--- THE INPUT ---

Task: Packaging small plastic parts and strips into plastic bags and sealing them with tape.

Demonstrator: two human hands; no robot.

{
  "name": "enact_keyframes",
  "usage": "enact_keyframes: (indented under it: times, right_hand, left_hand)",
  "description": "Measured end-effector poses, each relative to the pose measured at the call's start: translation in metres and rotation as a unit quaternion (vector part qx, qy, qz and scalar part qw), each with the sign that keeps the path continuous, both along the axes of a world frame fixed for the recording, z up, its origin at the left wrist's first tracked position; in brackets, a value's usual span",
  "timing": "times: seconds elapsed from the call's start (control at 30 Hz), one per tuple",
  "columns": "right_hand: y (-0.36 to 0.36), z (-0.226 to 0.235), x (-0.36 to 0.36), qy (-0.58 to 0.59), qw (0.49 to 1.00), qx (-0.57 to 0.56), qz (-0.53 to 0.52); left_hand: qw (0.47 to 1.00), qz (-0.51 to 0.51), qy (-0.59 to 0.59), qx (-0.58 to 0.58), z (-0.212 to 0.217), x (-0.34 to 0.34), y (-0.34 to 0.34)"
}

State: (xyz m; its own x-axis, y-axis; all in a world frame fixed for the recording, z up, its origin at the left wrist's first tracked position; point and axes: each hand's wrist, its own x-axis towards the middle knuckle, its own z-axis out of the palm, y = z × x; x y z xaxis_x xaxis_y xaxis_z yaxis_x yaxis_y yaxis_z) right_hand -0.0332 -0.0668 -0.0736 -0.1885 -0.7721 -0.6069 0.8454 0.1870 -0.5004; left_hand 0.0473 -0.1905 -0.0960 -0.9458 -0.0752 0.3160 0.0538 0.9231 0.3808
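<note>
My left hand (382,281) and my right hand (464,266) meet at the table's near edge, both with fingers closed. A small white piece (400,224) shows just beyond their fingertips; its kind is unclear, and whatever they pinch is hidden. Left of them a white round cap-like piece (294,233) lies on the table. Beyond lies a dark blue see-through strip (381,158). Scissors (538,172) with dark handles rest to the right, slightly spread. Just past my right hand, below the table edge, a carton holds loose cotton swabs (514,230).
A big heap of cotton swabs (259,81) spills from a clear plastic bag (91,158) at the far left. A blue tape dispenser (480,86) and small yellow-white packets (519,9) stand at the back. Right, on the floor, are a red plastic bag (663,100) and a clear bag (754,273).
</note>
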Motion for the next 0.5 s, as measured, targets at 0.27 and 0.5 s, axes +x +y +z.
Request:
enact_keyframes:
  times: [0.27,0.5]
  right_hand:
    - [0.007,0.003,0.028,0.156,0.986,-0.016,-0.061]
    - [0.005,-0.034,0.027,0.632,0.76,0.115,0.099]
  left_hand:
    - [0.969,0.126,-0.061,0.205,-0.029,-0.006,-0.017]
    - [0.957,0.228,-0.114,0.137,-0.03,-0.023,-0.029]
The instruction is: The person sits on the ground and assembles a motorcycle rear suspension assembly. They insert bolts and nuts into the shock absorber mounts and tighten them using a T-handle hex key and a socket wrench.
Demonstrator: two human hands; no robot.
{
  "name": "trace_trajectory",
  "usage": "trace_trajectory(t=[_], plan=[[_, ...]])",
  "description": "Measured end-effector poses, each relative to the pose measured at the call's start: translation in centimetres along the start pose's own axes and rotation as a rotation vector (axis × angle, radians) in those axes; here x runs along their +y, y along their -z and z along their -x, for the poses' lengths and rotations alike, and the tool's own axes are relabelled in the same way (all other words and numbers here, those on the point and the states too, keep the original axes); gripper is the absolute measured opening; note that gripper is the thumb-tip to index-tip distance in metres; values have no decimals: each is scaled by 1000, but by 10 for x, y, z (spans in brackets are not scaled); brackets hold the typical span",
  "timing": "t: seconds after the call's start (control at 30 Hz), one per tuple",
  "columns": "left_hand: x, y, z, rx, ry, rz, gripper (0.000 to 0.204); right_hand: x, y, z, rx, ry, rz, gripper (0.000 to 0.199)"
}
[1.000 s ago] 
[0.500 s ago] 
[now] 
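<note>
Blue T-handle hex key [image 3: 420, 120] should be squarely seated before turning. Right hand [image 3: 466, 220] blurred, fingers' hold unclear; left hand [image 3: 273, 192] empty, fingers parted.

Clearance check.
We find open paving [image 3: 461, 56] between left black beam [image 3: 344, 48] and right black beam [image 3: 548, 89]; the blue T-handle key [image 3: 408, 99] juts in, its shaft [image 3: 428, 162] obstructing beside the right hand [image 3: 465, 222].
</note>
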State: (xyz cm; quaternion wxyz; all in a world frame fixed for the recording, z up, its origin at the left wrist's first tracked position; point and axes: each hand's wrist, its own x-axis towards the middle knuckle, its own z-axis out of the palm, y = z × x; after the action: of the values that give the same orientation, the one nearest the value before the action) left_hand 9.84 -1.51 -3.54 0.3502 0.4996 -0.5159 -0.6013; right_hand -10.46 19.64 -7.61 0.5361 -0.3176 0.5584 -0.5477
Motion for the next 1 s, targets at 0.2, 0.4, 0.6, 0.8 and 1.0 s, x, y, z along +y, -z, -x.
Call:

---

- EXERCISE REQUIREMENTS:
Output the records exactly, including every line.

- WRITTEN ANSWER:
Task: Packaging small plastic parts and strips into plastic bags and sealing them with tape.

Demonstrator: two human hands; no robot.

{
  "name": "enact_keyframes",
  "usage": "enact_keyframes: (indented under it: times, right_hand, left_hand)",
  "description": "Measured end-effector poses, each relative to the pose measured at the call's start: translation in metres and rotation as a unit quaternion (vector part qx, qy, qz and scalar part qw), each with the sign that keeps the path continuous, both along the axes of a world frame fixed for the recording, z up, its origin at the left wrist's first tracked position; in brackets, a value's usual span",
  "timing": "times: seconds elapsed from the call's start (control at 30 Hz), one per tuple",
  "columns": "right_hand: y (-0.36 to 0.36), z (-0.226 to 0.235), x (-0.36 to 0.36), qy (-0.58 to 0.59), qw (0.49 to 1.00), qx (-0.57 to 0.56), qz (-0.53 to 0.52); left_hand: qw (0.47 to 1.00), qz (-0.51 to 0.51), qy (-0.59 to 0.59), qx (-0.58 to 0.58), z (-0.212 to 0.217), x (-0.34 to 0.34), y (-0.34 to 0.34)"
}

State: (xyz m; its own x-axis, y-axis; all in a world frame fixed for the recording, z up, its origin at the left wrist's first tracked position; point and axes: each hand's wrist, its own x-axis towards the middle knuckle, its own z-axis out of the palm, y = z × x; x y z xaxis_x xaxis_y xaxis_z yaxis_x yaxis_y yaxis_z) right_hand -0.0332 -0.0668 -0.0736 -0.1885 -0.7721 -0.6069 0.8454 0.1870 -0.5004; left_hand 0.0473 -0.1905 -0.0960 -0.9458 -0.0752 0.3160 0.0538 0.9231 0.3808
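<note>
My left hand (382,281) and my right hand (464,266) meet at the table's near edge, both with fingers closed. A small white piece (400,224) shows just beyond their fingertips; its kind is unclear, and whatever they pinch is hidden. Left of them a white round cap-like piece (294,233) lies on the table. Beyond lies a dark blue see-through strip (381,158). Scissors (538,172) with dark handles rest to the right, slightly spread. Just past my right hand, below the table edge, a carton holds loose cotton swabs (514,230).
A big heap of cotton swabs (259,81) spills from a clear plastic bag (91,158) at the far left. A blue tape dispenser (480,86) and small yellow-white packets (519,9) stand at the back. Right, on the floor, are a red plastic bag (663,100) and a clear bag (754,273).
</note>
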Motion for the next 0.5 s, as measured, targets at 0.27 and 0.5 s, axes +x +y +z.
Request:
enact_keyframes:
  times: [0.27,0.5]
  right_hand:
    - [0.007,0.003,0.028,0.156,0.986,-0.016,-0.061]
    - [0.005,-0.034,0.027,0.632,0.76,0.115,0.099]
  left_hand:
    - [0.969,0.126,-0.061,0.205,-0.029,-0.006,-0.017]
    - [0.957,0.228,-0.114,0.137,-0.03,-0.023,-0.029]
The instruction is: The person sits on the ground and assembles a motorcycle rear suspension assembly. They insert bolts and nuts into the shock absorber mounts and tighten them using a T-handle hex key and a socket wrench.
Demonstrator: two human hands; no robot.
{
  "name": "trace_trajectory",
  "usage": "trace_trajectory(t=[_], plan=[[_, ...]])",
  "description": "Measured end-effector poses, each relative to the pose measured at the call's start: translation in centimetres along the start pose's own axes and rotation as a rotation vector (axis × angle, radians) in those axes; here x runs along their +y, y along their -z and z along their -x, for the poses' lengths and rotations alike, and the tool's own axes are relabelled in the same way (all other words and numbers here, those on the point and the states too, keep the original axes); gripper is the absolute measured opening; note that gripper is the thumb-tip to index-tip distance in metres; values have no decimals: each is scaled by 1000, but by 10 for x, y, z (spans in brackets are not scaled); brackets hold the typical span",
  "timing": "t: seconds after the call's start (control at 30 Hz), one per tuple",
  "columns": "left_hand: x, y, z, rx, ry, rz, gripper (0.000 to 0.204); right_hand: x, y, z, rx, ry, rz, gripper (0.000 to 0.199)"
}
[1.000 s ago] 
[0.500 s ago] 
[now] 
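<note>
Blue T-handle hex key [image 3: 420, 120] should be squarely seated before turning. Right hand [image 3: 466, 220] blurred, fingers' hold unclear; left hand [image 3: 273, 192] empty, fingers parted.

Clearance check.
We find open paving [image 3: 461, 56] between left black beam [image 3: 344, 48] and right black beam [image 3: 548, 89]; the blue T-handle key [image 3: 408, 99] juts in, its shaft [image 3: 428, 162] obstructing beside the right hand [image 3: 465, 222].
</note>
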State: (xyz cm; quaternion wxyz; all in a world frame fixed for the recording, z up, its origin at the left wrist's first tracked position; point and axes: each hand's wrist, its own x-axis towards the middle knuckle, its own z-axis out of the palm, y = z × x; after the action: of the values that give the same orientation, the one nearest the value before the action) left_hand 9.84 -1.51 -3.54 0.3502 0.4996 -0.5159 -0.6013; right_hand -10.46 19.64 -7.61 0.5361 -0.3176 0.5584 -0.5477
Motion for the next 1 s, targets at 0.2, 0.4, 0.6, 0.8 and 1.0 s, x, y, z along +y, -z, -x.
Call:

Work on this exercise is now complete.